Connor Schell is an American producer of television and film. He is the co-creator and executive producer of the 30 for 30 series for ESPN. and for which he has won multiple Emmy Awards and a Peabody Award.  He has executive produced more than 90 episodes of that series.  He is also a creator and executive producer of 30 for 30 shorts for which he also won an Emmy Award.

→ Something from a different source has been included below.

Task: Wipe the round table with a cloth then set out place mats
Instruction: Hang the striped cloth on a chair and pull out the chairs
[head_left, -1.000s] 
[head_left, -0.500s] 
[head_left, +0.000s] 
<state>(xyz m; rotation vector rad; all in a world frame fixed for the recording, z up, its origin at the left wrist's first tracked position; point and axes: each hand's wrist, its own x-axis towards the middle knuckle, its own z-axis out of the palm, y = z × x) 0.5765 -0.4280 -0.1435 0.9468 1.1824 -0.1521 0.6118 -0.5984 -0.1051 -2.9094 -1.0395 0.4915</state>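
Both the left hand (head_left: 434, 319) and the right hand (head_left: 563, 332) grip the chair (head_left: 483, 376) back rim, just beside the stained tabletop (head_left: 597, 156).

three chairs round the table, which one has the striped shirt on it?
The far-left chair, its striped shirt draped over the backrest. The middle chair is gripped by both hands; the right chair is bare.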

Schell was also an Executive Producer of the documentary film O.J.: Made in America.

From 2017–2020, Schell took on a role as executive vice president and head of content at ESPN. At ESPN, he was responsible for overseeing ESPN's content creation across television, digital (Espn.com and the ESPN App), and print platforms including live event programming and studio programming. 
He is a member of the Peabody Awards board of directors.

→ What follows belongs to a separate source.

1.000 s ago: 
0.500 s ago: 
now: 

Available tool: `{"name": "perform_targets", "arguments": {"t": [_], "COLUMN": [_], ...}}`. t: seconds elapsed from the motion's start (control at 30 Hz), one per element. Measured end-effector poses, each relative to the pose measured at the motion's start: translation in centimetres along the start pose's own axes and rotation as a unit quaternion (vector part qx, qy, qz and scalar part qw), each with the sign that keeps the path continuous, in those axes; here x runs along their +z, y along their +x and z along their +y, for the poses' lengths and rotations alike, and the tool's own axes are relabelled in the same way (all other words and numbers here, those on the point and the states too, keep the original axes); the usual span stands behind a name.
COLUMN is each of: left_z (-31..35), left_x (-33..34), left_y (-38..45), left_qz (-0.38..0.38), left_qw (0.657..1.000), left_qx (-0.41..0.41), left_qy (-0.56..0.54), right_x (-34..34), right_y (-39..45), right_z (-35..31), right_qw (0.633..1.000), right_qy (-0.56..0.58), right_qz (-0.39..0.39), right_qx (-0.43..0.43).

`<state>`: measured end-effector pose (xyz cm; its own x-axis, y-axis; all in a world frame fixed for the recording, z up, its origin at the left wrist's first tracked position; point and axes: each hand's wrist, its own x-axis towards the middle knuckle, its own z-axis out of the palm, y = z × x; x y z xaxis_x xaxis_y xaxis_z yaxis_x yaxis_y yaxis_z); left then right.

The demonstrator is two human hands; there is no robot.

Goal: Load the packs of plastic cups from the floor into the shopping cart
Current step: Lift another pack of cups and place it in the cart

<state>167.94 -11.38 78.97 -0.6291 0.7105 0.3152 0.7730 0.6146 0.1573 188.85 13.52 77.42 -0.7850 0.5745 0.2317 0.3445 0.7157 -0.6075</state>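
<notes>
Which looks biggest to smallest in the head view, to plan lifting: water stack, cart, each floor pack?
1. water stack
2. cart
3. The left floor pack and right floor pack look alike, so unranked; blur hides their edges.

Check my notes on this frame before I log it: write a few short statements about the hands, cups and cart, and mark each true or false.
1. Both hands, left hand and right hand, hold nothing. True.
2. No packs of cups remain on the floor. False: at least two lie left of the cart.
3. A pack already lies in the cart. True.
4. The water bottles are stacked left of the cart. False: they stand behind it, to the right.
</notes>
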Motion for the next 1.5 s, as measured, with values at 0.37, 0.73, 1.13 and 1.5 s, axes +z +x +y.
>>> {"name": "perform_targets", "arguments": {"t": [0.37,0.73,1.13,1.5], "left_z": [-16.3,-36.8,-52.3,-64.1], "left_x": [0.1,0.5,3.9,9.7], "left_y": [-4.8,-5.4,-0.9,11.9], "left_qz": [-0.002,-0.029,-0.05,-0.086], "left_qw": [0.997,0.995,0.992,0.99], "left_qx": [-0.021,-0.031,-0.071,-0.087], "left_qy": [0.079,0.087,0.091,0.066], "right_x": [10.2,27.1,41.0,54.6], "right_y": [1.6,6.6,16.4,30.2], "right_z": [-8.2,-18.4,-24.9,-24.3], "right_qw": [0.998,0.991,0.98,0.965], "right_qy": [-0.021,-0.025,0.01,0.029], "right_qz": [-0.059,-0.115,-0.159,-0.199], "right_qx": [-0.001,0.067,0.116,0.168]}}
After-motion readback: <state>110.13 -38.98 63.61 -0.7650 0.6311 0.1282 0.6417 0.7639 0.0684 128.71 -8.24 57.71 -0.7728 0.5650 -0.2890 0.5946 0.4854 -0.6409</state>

Schell left ESPN in 2020 to start a joint venture with Chernin Entertainment, founding the non-fiction production studio Words and Pictures in 2021.

Education and personal life
Schell holds a Bachelor of Arts Degree in History from Harvard University and a Master's in Business Administration (with a focus in Media and Entertainment) from Columbia Business School.

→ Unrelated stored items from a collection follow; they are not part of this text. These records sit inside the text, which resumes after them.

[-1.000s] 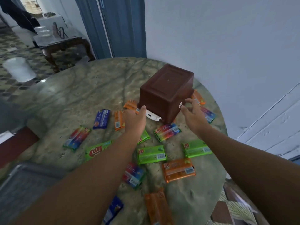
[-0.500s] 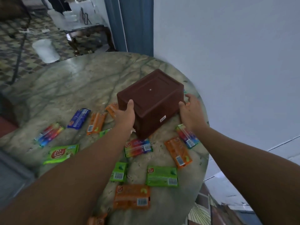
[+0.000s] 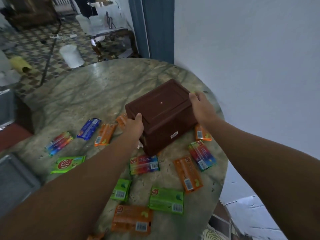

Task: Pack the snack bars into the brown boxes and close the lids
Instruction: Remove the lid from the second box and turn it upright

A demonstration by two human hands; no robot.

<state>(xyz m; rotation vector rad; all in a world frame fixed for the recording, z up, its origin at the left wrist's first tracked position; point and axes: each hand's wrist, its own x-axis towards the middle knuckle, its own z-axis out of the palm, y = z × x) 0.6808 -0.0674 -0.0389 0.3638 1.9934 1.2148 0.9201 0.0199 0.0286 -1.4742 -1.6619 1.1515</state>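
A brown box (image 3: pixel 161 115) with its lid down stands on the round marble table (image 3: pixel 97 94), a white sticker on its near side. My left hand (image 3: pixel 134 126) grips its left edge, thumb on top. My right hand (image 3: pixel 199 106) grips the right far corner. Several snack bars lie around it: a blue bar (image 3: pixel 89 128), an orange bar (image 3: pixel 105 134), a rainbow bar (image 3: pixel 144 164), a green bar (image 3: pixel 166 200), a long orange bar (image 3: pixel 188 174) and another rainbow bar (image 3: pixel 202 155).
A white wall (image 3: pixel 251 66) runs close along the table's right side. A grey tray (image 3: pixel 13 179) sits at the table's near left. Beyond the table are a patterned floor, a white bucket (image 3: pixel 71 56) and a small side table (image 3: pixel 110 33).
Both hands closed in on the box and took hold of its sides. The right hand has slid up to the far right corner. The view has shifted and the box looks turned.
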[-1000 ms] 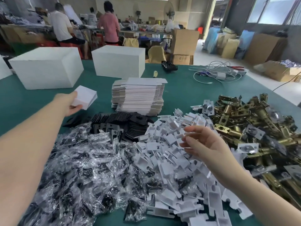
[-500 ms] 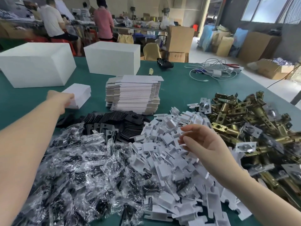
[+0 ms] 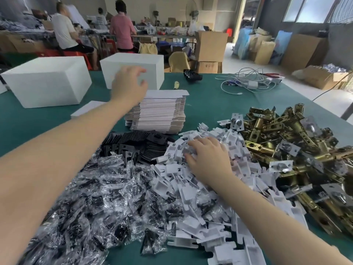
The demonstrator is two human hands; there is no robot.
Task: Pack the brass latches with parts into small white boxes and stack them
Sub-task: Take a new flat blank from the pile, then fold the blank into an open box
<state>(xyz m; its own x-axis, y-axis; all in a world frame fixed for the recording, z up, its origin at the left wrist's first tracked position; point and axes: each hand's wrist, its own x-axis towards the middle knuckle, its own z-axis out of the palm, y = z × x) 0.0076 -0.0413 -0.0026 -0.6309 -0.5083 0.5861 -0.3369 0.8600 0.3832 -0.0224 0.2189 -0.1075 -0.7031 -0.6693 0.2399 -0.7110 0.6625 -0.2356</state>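
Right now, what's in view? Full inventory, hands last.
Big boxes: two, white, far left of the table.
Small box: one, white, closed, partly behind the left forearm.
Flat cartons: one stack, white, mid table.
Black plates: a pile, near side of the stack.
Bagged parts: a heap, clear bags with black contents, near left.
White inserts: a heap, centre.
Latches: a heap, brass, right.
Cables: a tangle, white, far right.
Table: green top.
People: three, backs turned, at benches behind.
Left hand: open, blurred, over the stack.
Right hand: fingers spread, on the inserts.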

He lives in New York, and is married with three children.

Films
Connor is a producer of the Academy Award-winning 2016 documentary film O.J.: Made in America along with Ezra Edelman, Caroline Waterlow, Libby Geist, Tamara Rosenberg and Nina Krstic. O.J.: Made in America premiered on ABC on June 11, 2016. The film won an Oscar, a Peabody Award, and Best Documentary honors at the Gotham Awards, the Independent Spirit Awards, the IDA Awards, the Producer's Guild Awards, National Board of Review, and NY Film Critics. OJ: Made in America was also honored with special recognition from the AFI and a Dupont Award for Journalism. The documentary originated from conversations between Schell and Edelman in early 2014, and is the longest film ever to win an Oscar. The film was also nominated for six Primetime Emmy Awards.

Along with Bill Simmons, Mark Ciardi, Gordon Gray and Joe Roth, Connor served as an Executive Producer of the 2014 Disney film Million Dollar Arm.

Schell also served as an Executive Producer for the 2016 Disney film Queen of Katwe, the first Disney film on which ESPN Films has a presentation credit.

Television production
The 30 for 30 series, created by Schell and Bill Simmons, was created in 2007 and has aired since 2009. It has won four Emmy Awards and a Peabody Award.  In 2012, Simmons and Schell announced the creation of 30 for 30 shorts.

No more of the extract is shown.